REQUIRED WORK
Repeat verbatim every line of the material, beginning at the line that holds "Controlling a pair" and ending at its last line.

DATA BELOW

──────

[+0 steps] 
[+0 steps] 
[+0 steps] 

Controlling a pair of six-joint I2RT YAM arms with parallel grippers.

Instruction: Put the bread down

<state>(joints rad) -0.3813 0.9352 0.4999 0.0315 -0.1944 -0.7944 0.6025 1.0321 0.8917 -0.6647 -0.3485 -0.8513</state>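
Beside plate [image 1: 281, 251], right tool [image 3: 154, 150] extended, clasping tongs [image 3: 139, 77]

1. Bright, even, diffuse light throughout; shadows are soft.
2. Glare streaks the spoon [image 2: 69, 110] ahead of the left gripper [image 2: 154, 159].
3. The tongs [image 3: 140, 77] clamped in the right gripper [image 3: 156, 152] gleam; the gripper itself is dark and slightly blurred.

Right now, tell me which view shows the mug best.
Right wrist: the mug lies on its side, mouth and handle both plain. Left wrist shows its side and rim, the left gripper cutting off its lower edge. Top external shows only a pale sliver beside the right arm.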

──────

WRITTEN RESPONSE
Controlling a pair of six-joint I2RT YAM arms with parallel grippers.

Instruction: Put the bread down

<state>(joints rad) -0.3813 0.9352 0.4999 0.0315 -0.1944 -0.7944 0.6025 1.0321 0.8917 -0.6647 -0.3485 -0.8513</state>
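Beside plate [image 1: 281, 251], right tool [image 3: 154, 150] extended, clasping tongs [image 3: 139, 77]

1. Bright, even, diffuse light throughout; shadows are soft.
2. Glare streaks the spoon [image 2: 69, 110] ahead of the left gripper [image 2: 154, 159].
3. The tongs [image 3: 140, 77] clamped in the right gripper [image 3: 156, 152] gleam; the gripper itself is dark and slightly blurred.

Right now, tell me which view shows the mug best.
Right wrist: the mug lies on its side, mouth and handle both plain. Left wrist shows its side and rim, the left gripper cutting off its lower edge. Top external shows only a pale sliver beside the right arm.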

This answer has been written out in full.